→ Task to complete
Output all of the records again, exactly as written.

→ Given entries
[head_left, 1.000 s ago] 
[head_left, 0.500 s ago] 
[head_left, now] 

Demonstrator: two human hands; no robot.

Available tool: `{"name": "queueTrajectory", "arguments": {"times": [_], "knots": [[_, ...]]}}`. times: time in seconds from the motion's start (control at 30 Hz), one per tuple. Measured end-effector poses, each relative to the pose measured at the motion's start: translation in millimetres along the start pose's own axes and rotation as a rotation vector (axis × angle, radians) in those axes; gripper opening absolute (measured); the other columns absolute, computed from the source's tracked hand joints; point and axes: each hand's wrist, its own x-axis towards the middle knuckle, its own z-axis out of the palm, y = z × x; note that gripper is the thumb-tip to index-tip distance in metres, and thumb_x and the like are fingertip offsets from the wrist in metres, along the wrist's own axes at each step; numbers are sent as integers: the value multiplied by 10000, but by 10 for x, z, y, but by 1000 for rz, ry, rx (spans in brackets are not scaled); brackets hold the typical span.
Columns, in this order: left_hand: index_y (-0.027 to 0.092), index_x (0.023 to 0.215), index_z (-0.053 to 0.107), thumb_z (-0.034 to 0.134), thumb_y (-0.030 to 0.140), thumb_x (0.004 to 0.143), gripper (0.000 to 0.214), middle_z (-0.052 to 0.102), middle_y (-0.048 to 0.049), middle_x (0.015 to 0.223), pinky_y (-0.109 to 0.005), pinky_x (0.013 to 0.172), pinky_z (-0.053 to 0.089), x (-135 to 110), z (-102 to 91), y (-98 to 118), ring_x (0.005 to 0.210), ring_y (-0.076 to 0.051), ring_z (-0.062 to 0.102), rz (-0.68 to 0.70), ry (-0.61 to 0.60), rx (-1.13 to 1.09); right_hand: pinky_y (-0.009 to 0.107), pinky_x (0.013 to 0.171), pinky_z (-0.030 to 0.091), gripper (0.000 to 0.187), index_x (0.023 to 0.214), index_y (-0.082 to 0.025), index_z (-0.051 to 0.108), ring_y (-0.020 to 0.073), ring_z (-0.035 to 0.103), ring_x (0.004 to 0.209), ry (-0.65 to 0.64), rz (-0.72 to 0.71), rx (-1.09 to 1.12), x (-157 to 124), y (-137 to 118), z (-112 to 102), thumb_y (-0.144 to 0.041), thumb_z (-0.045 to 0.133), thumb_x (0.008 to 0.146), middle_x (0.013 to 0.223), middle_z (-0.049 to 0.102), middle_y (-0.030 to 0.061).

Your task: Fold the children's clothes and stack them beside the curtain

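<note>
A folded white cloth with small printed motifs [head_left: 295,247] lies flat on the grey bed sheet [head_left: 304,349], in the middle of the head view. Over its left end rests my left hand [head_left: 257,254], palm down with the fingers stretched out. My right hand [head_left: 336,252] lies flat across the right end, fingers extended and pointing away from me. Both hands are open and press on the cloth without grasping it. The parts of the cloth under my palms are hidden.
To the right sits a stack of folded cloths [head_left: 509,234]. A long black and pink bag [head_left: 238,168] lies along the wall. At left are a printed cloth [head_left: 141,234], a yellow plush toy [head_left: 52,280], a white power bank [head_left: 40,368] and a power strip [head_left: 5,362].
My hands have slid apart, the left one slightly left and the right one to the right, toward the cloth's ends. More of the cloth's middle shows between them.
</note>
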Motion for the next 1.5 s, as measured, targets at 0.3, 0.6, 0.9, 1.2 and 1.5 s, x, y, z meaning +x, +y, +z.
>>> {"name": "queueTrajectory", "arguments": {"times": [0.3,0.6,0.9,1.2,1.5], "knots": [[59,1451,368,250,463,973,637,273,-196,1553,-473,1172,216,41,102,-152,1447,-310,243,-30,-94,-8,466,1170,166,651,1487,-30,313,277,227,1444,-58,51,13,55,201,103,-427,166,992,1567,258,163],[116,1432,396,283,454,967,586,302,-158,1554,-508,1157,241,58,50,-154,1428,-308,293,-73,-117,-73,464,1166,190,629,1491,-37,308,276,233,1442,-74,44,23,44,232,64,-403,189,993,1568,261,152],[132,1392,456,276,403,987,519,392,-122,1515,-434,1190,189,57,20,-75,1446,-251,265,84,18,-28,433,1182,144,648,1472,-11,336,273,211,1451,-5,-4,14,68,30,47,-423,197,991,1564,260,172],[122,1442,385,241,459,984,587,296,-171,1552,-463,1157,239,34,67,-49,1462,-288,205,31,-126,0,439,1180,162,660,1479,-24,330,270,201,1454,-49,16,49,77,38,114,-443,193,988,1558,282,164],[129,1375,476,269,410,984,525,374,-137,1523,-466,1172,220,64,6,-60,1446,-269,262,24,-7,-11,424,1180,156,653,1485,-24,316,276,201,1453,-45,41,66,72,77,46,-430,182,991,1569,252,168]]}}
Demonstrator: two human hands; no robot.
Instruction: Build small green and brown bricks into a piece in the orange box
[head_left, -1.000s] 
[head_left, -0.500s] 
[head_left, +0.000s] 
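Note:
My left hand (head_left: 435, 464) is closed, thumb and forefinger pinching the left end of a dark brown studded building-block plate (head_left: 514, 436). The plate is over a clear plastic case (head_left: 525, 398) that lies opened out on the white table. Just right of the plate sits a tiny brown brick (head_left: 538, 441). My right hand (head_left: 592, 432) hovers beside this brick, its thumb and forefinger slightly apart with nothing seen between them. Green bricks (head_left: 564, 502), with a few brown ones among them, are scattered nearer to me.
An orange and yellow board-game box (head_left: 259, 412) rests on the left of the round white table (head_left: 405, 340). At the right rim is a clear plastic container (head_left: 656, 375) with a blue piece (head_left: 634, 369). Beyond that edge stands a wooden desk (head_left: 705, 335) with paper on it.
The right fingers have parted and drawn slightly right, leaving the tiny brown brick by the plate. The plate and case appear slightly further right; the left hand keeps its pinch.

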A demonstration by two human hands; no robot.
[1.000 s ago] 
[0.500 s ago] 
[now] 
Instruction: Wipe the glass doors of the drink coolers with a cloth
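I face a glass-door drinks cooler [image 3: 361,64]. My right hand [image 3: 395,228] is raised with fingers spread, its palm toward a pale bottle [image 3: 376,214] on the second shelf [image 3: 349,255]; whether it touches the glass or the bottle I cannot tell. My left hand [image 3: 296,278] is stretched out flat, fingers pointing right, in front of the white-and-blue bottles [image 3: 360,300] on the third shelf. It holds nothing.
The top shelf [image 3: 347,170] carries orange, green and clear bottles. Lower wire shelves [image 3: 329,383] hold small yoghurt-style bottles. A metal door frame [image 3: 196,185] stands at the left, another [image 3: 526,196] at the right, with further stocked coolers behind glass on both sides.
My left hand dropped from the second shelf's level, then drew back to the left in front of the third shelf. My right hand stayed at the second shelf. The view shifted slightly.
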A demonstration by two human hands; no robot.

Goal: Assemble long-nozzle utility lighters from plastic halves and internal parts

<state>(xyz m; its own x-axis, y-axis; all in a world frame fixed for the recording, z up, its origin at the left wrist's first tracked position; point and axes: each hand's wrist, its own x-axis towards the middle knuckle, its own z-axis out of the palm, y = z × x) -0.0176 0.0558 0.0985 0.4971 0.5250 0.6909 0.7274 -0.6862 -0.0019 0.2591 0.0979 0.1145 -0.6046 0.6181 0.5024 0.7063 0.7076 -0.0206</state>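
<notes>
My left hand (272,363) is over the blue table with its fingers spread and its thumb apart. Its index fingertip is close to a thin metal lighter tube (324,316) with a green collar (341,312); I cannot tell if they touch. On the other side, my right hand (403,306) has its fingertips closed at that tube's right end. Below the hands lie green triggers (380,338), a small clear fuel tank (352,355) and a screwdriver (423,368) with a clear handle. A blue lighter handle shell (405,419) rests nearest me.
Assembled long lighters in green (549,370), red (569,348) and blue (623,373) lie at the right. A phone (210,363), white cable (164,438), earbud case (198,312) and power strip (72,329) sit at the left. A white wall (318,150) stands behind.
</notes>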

→ Result of the exercise
[head_left, 1.000 s ago] 
[head_left, 0.500 s ago] 
[head_left, now] 

Demonstrator: two human hands; no robot.

Available tool: `{"name": "queueTrajectory", "arguments": {"times": [_], "knots": [[_, ...]]}}`. times: time in seconds from the motion's start (control at 30 Hz), one per tuple. Measured end-effector poses, each relative to the pose measured at the motion's start: translation in millimetres along the start pose's own axes and rotation as a rotation vector (axis × angle, radians) in those axes; gripper opening absolute (measured); the other columns absolute, computed from the source's tracked hand joints; point and axes: each hand's wrist, its own x-axis towards the middle knuckle, its own z-axis out of the palm, y = z × x; note that gripper is the thumb-tip to index-tip distance in metres, and thumb_x and the like are fingertip offsets from the wrist in metres, along the wrist's own axes at each step; numbers are sent as integers: the value multiplied by 10000, but by 10 for x, z, y, but by 1000 for rz, ry, rx (spans in brackets are not scaled); brackets hold the typical span.
Columns, in this order: left_hand: index_y (-0.027 to 0.092), index_x (0.023 to 0.215), index_z (-0.053 to 0.107), thumb_z (-0.034 to 0.134), thumb_y (-0.030 to 0.140), thumb_x (0.004 to 0.143), gripper (0.000 to 0.214), middle_z (-0.052 to 0.102), middle_y (-0.048 to 0.049), middle_x (0.015 to 0.223), pinky_y (-0.109 to 0.005), pinky_x (0.013 to 0.172), pinky_z (-0.053 to 0.089), x (-135 to 110), z (-102 to 91), y (-98 to 118), ring_x (0.005 to 0.210), ring_y (-0.076 to 0.051), ring_z (-0.062 to 0.102), rz (-0.68 to 0.70), ry (-0.61 to 0.60), rx (-1.13 to 1.09); right_hand: pinky_y (-0.009 to 0.107), pinky_x (0.013 to 0.171), pinky_z (-0.030 to 0.091), gripper (0.000 to 0.187), index_x (0.023 to 0.214), index_y (-0.082 to 0.025), index_z (-0.051 to 0.108), ring_y (-0.020 to 0.073), ring_z (-0.035 to 0.103), ring_x (0.004 to 0.209), ry (-0.65 to 0.64), rz (-0.72 to 0.71), rx (-1.09 to 1.12), x (-157 to 124), y (-137 to 118), z (-112 to 102), thumb_y (-0.144 to 0.041), thumb_z (-0.045 to 0.133), thumb_x (0.008 to 0.146), middle_x (0.013 to 0.223), middle_z (-0.049 to 0.102), middle_y (-0.030 to 0.061).

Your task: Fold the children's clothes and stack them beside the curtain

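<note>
A folded white cloth with small printed motifs [head_left: 295,247] lies flat on the grey bed sheet [head_left: 304,349], in the middle of the head view. Over its left end rests my left hand [head_left: 257,254], palm down with the fingers stretched out. My right hand [head_left: 336,252] lies flat across the right end, fingers extended and pointing away from me. Both hands are open and press on the cloth without grasping it. The parts of the cloth under my palms are hidden.
To the right sits a stack of folded cloths [head_left: 509,234]. A long black and pink bag [head_left: 238,168] lies along the wall. At left are a printed cloth [head_left: 141,234], a yellow plush toy [head_left: 52,280], a white power bank [head_left: 40,368] and a power strip [head_left: 5,362].
My hands have slid apart, the left one slightly left and the right one to the right, toward the cloth's ends. More of the cloth's middle shows between them.
</note>
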Motion for the next 1.5 s, as measured, targets at 0.3, 0.6, 0.9, 1.2 and 1.5 s, x, y, z meaning +x, +y, +z.
>>> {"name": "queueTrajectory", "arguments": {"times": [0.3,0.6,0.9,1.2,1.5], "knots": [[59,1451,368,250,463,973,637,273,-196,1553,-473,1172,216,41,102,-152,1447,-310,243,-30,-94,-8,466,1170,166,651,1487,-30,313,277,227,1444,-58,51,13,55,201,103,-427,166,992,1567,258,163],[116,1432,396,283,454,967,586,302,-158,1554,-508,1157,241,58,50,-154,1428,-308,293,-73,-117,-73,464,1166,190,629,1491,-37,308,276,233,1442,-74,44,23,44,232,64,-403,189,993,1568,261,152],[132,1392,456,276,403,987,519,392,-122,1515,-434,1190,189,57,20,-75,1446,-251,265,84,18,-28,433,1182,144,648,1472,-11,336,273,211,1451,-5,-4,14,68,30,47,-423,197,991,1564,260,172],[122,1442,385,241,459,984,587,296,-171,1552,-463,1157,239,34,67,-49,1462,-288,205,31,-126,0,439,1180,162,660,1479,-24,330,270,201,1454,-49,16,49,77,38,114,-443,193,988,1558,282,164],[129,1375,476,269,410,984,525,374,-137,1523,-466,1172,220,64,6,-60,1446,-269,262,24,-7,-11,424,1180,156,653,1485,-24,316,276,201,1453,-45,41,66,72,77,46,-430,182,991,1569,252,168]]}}
Demonstrator: two human hands; no robot.
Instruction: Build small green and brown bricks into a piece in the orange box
[head_left, -1.000s] 
[head_left, -0.500s] 
[head_left, +0.000s] 
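Note:
My left hand (head_left: 435, 464) is closed, thumb and forefinger pinching the left end of a dark brown studded building-block plate (head_left: 514, 436). The plate is over a clear plastic case (head_left: 525, 398) that lies opened out on the white table. Just right of the plate sits a tiny brown brick (head_left: 538, 441). My right hand (head_left: 592, 432) hovers beside this brick, its thumb and forefinger slightly apart with nothing seen between them. Green bricks (head_left: 564, 502), with a few brown ones among them, are scattered nearer to me.
An orange and yellow board-game box (head_left: 259, 412) rests on the left of the round white table (head_left: 405, 340). At the right rim is a clear plastic container (head_left: 656, 375) with a blue piece (head_left: 634, 369). Beyond that edge stands a wooden desk (head_left: 705, 335) with paper on it.
The right fingers have parted and drawn slightly right, leaving the tiny brown brick by the plate. The plate and case appear slightly further right; the left hand keeps its pinch.
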
A demonstration by two human hands; no robot.
[1.000 s ago] 
[0.500 s ago] 
[now] 
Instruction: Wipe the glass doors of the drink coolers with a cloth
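I face a glass-door drinks cooler [image 3: 361,64]. My right hand [image 3: 395,228] is raised with fingers spread, its palm toward a pale bottle [image 3: 376,214] on the second shelf [image 3: 349,255]; whether it touches the glass or the bottle I cannot tell. My left hand [image 3: 296,278] is stretched out flat, fingers pointing right, in front of the white-and-blue bottles [image 3: 360,300] on the third shelf. It holds nothing.
The top shelf [image 3: 347,170] carries orange, green and clear bottles. Lower wire shelves [image 3: 329,383] hold small yoghurt-style bottles. A metal door frame [image 3: 196,185] stands at the left, another [image 3: 526,196] at the right, with further stocked coolers behind glass on both sides.
My left hand dropped from the second shelf's level, then drew back to the left in front of the third shelf. My right hand stayed at the second shelf. The view shifted slightly.
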A demonstration by two human hands; no robot.

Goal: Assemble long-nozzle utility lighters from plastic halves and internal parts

<state>(xyz m; its own x-axis, y-axis; all in a world frame fixed for the recording, z up, its origin at the left wrist's first tracked position; point and axes: each hand's wrist, its own x-axis towards the middle knuckle, its own z-axis out of the palm, y = z × x) -0.0176 0.0558 0.0985 0.4971 0.5250 0.6909 0.7274 -0.6862 -0.0019 0.2591 0.0979 0.1145 -0.6046 0.6181 0.5024 0.7063 0.7076 -0.0206</state>
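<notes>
My left hand (272,363) is over the blue table with its fingers spread and its thumb apart. Its index fingertip is close to a thin metal lighter tube (324,316) with a green collar (341,312); I cannot tell if they touch. On the other side, my right hand (403,306) has its fingertips closed at that tube's right end. Below the hands lie green triggers (380,338), a small clear fuel tank (352,355) and a screwdriver (423,368) with a clear handle. A blue lighter handle shell (405,419) rests nearest me.
Assembled long lighters in green (549,370), red (569,348) and blue (623,373) lie at the right. A phone (210,363), white cable (164,438), earbud case (198,312) and power strip (72,329) sit at the left. A white wall (318,150) stands behind.
</notes>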

Nothing more remains to be added to this answer.